The reply must return each line of the data exactly.

--------------------

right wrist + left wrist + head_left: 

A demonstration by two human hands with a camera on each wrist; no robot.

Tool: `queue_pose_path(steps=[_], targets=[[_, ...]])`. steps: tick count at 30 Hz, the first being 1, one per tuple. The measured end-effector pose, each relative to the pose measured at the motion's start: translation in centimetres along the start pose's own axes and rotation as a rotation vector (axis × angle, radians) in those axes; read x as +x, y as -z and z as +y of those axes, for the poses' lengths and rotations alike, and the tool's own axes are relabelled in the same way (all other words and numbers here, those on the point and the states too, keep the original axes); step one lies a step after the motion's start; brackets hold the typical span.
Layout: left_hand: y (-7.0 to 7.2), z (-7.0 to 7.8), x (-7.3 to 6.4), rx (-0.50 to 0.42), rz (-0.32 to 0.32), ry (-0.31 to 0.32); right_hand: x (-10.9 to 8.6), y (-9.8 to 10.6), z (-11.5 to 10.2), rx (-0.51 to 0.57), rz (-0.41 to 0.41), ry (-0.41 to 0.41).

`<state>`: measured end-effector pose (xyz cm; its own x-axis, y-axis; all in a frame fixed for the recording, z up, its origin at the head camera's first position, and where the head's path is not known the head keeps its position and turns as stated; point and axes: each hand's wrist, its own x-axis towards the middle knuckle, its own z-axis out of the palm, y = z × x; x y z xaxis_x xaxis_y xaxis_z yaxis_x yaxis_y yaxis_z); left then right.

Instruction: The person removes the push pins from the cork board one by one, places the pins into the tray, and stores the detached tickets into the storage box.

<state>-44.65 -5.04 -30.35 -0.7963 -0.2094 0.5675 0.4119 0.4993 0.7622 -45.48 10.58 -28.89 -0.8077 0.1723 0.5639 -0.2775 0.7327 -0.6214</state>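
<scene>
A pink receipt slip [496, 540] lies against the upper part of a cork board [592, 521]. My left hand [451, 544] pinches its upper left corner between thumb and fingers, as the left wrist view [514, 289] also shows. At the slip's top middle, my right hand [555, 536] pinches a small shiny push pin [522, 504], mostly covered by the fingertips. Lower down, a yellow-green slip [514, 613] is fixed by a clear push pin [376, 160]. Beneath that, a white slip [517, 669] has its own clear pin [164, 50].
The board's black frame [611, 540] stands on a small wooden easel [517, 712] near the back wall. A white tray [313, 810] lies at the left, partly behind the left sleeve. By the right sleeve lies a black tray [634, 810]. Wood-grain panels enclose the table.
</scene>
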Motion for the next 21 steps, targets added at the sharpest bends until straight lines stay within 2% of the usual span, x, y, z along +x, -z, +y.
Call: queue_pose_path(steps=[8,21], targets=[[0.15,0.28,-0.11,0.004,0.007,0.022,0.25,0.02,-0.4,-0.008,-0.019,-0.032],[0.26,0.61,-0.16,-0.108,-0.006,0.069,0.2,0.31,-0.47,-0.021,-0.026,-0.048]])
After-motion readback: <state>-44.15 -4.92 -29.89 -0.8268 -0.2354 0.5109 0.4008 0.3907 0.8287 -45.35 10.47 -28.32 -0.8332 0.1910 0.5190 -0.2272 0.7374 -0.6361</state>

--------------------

*THE COMPLETED TASK*:
right wrist + left wrist + head_left: 

A demonstration by two human hands with a camera on each wrist; no robot.

Tool: `queue_pose_path(steps=[_], targets=[[_, ...]])`. steps: tick count at 30 Hz, the first being 1, one per tuple. The measured end-effector pose, each relative to the pose measured at the motion's start: translation in centimetres along the start pose's own axes and rotation as a rotation vector (axis × angle, radians) in those axes; read x as +x, y as -z and z as +y of those axes, for the poses' lengths and rotations alike, and the tool's own axes are relabelled in the same way (all other words and numbers here, those on the point and the states too, keep the original axes); step one lies a step after the motion's start; brackets hold the typical span.
Layout: left_hand: y (-7.0 to 7.2), z (-7.0 to 7.8), x (-7.3 to 6.4), rx (-0.50 to 0.42), rz (-0.32 to 0.32), ry (-0.31 to 0.32); right_hand: x (-10.9 to 8.6), y (-9.8 to 10.6), z (-11.5 to 10.2), rx (-0.51 to 0.57), rz (-0.41 to 0.41), ry (-0.41 to 0.41).

`<state>`: measured end-effector pose (xyz cm; its own x-axis, y-axis; all in a frame fixed for the recording, z up, its origin at the head camera's first position, and where the head's path is not known the head keeps its position and turns as stated; point and axes: each hand's wrist, its own x-axis towards the middle knuckle, its own z-axis out of the palm, y = z × x; x y z xaxis_x xaxis_y xaxis_z yaxis_x yaxis_y yaxis_z); left then right.

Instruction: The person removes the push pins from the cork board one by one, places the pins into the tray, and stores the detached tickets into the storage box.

<state>-44.65 -5.04 -30.35 -0.7963 -0.2094 0.5675 0.4119 0.4993 0.7622 -45.48 10.58 -28.89 -0.8077 0.1723 0.5639 -0.2775 0.7327 -0.6214</state>
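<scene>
A pink receipt slip [496, 540] lies against the upper part of a cork board [592, 521]. My left hand [451, 544] pinches its upper left corner between thumb and fingers, as the left wrist view [514, 289] also shows. At the slip's top middle, my right hand [555, 536] pinches a small shiny push pin [522, 504], mostly covered by the fingertips. Lower down, a yellow-green slip [514, 613] is fixed by a clear push pin [376, 160]. Beneath that, a white slip [517, 669] has its own clear pin [164, 50].
The board's black frame [611, 540] stands on a small wooden easel [517, 712] near the back wall. A white tray [313, 810] lies at the left, partly behind the left sleeve. By the right sleeve lies a black tray [634, 810]. Wood-grain panels enclose the table.
</scene>
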Motion for the next 21 steps, targets added at the sharpest bends until straight lines stay within 2% of the usual span, x, y, z along +x, -z, +y.
Call: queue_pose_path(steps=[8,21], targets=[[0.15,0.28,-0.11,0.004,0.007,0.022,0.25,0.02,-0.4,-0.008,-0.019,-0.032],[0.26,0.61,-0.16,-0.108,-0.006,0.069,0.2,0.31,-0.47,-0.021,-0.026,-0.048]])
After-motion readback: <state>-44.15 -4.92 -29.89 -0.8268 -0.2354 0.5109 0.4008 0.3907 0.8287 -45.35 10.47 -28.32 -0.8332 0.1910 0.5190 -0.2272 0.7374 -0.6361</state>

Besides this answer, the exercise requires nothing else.